La detección de epibatidina se realiza mediante una combinación de cromatografía de gases y espectrometría de masas. La cromatografía de gases separa los compuestos, mientras que la espectrometría de masas descompone las sustancias químicas en fragmentos únicos para su identificación. Johnson subrayó que este tipo de envenenamiento es “increíblemente raro”, y que los únicos casos conocidos de envenenamiento por epibatidina que ella conoce ocurrieron en laboratorios y no fueron mortales.

El gobierno ruso ha rechazado categóricamente las acusaciones, calificándolas de “engaño propagandístico occidental”, según informó la agencia de noticias estatal rusa TASS. La embajada rusa en Londres incluso cuestionó la credibilidad de la acusación, preguntándose “qué clase de persona se creería esta tontería sobre una rana”.

Sin embargo, los países europeos sostienen que la toxicidad de la epibatidina y los síntomas reportados en el caso de Navalny sugieren fuertemente que el envenenamiento fue la causa de su muerte. Además, argumentan que Rusia tenía los medios, el motivo y la oportunidad de administrar el veneno a Navalny mientras estaba bajo su custodia en prisión.

Alexéi Navalny, un activista anticorrupción y el líder de la oposición más prominente de Rusia, falleció a la edad de 47 años mientras cumplía una condena en una colonia penal del Ártico. Su muerte ha generado una ola de indignación internacional y ha intensificado las críticas contra el gobierno ruso.

Este no es el primer intento de envenenamiento contra Navalny. En 2020, fue envenenado con el agente nervioso Novichok. Recibió tratamiento en Alemania y, al regresar a Rusia, fue arrestado en el aeropuerto.

Yulia Navalnaya, la esposa de Alexéi Navalny, ha insistido en que su esposo fue asesinado envenenándolo mientras estaba en prisión. En septiembre del año pasado, afirmó que análisis de muestras biológicas de su esposo, obtenidos de contrabando, realizados por laboratorios de dos países, demostraban que había sido “asesinado”.

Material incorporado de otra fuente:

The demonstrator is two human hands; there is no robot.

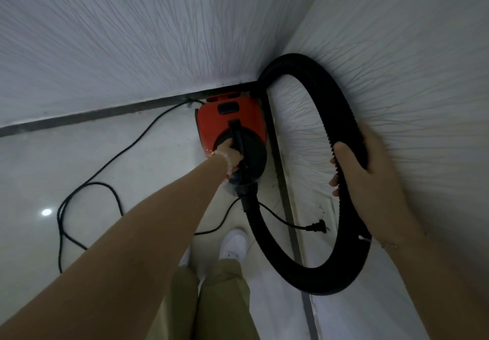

Según informes rusos, Navalny se sintió mal después de un breve paseo en la colonia penal siberiana, se desplomó y nunca recuperó el conocimiento. Su familia confirmó su fallecimiento ese mismo día. La comunidad internacional exige una investigación transparente e independiente sobre las circunstancias de su muerte, y la acusación formal de envenenamiento con epibatidina añade una nueva y alarmante dimensión al caso. La implicación de una toxina tan rara y específica apunta a un acto deliberado y sofisticado, lo que intensifica las sospechas sobre la participación del gobierno ruso.